§ Raw data:

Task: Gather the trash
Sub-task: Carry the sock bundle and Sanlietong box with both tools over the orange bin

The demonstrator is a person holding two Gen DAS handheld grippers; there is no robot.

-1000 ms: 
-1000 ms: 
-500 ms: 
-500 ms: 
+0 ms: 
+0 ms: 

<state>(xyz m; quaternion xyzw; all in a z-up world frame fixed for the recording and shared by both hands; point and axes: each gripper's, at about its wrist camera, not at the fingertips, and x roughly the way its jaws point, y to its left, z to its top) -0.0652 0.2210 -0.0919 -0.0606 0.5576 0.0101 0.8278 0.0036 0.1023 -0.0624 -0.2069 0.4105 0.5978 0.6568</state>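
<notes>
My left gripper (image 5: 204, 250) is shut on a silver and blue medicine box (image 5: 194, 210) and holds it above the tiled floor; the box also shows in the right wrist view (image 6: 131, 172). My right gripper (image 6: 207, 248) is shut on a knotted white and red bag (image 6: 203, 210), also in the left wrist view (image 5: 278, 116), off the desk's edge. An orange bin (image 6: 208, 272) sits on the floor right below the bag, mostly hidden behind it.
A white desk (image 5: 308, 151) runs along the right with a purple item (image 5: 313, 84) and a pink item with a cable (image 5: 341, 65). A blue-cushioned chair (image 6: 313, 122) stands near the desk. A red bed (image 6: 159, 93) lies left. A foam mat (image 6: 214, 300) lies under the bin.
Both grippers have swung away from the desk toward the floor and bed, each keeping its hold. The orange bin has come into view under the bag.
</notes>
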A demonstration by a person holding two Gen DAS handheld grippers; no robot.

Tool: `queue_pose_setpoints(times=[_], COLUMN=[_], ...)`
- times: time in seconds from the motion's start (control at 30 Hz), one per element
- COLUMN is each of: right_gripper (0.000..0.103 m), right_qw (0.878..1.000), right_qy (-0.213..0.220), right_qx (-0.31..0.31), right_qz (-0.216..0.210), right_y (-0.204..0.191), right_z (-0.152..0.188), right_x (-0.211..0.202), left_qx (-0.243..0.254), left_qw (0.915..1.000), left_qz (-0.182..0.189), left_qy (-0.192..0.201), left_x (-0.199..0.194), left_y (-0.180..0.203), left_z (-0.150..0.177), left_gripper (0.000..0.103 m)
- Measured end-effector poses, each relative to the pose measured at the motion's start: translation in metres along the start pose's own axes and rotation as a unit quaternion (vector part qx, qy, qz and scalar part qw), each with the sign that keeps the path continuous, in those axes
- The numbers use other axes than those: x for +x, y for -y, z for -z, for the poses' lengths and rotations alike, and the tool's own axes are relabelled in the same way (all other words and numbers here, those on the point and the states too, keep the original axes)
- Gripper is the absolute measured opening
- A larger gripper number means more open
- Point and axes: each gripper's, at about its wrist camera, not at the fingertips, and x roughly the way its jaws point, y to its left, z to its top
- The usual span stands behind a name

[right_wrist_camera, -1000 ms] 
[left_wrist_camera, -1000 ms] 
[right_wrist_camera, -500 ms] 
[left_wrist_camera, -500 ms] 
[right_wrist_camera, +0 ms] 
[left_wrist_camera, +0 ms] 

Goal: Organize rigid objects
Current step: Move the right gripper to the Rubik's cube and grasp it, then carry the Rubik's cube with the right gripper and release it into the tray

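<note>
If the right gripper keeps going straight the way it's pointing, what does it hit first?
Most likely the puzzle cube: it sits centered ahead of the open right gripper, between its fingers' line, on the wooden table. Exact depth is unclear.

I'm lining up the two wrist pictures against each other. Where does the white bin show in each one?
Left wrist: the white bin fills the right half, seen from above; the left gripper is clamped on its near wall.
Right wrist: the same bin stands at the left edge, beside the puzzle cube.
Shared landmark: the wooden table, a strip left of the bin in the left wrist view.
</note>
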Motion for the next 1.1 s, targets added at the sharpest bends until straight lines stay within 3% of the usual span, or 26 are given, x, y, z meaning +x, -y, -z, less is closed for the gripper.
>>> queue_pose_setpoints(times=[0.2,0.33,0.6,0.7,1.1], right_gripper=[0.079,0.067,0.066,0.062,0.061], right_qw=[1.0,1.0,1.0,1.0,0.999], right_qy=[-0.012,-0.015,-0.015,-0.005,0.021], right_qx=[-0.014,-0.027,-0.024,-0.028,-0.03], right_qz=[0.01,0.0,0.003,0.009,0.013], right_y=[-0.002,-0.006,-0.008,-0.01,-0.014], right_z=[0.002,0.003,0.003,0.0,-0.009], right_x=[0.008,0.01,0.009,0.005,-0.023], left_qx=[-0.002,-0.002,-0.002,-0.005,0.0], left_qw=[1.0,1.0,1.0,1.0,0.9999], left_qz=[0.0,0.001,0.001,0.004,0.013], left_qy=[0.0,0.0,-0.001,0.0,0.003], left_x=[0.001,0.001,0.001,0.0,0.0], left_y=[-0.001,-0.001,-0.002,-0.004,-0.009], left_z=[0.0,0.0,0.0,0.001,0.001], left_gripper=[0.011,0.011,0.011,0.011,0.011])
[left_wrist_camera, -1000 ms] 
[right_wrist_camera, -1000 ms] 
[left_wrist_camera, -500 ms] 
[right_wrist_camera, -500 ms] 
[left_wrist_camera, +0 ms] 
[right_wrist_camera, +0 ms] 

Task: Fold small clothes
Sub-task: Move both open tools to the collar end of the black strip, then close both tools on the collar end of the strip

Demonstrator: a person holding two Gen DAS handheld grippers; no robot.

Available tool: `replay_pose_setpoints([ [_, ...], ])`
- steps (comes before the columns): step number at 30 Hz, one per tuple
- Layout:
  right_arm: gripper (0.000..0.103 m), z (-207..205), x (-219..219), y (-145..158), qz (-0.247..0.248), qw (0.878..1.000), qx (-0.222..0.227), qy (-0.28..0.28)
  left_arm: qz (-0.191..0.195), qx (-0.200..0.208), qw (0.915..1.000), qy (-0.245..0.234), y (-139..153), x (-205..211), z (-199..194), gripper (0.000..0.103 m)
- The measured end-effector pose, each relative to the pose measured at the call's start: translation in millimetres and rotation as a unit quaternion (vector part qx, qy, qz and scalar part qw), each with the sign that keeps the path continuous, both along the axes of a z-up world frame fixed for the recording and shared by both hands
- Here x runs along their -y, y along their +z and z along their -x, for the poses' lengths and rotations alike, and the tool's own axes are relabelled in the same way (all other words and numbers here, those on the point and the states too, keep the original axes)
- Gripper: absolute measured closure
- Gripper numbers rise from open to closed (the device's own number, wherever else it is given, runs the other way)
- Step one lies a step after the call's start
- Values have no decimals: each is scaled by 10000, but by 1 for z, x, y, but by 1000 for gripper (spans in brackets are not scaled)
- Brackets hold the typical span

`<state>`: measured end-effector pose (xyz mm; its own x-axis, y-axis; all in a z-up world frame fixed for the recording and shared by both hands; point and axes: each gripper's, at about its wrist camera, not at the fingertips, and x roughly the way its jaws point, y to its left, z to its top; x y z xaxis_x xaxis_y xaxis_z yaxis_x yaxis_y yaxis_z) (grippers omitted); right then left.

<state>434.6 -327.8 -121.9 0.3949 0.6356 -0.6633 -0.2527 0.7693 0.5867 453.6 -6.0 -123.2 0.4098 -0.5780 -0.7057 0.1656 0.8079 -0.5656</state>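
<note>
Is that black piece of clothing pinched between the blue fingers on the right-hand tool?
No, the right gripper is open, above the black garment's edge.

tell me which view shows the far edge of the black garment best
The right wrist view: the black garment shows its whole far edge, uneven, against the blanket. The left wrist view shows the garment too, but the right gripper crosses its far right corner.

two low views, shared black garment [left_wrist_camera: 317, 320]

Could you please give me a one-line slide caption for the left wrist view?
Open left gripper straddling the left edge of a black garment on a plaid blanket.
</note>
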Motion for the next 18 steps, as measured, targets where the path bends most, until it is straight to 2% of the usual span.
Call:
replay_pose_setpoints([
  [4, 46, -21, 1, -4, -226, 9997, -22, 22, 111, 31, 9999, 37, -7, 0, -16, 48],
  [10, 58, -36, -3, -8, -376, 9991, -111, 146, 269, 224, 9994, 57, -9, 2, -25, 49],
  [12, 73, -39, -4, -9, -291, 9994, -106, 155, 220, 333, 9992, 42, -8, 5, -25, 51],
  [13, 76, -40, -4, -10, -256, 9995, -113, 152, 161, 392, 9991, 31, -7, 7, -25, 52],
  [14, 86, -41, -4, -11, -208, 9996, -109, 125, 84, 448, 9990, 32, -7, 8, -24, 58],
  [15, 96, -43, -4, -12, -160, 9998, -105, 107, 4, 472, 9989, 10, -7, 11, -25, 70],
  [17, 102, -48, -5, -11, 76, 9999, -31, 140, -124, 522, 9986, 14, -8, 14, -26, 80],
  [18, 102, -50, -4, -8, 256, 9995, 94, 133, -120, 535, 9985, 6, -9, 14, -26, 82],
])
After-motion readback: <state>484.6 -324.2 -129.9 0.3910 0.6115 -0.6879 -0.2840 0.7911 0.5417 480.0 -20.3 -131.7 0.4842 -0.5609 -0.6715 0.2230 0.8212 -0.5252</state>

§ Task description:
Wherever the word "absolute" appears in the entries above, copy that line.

§ Response box:
- Gripper is the absolute measured opening
- Gripper: absolute measured closure

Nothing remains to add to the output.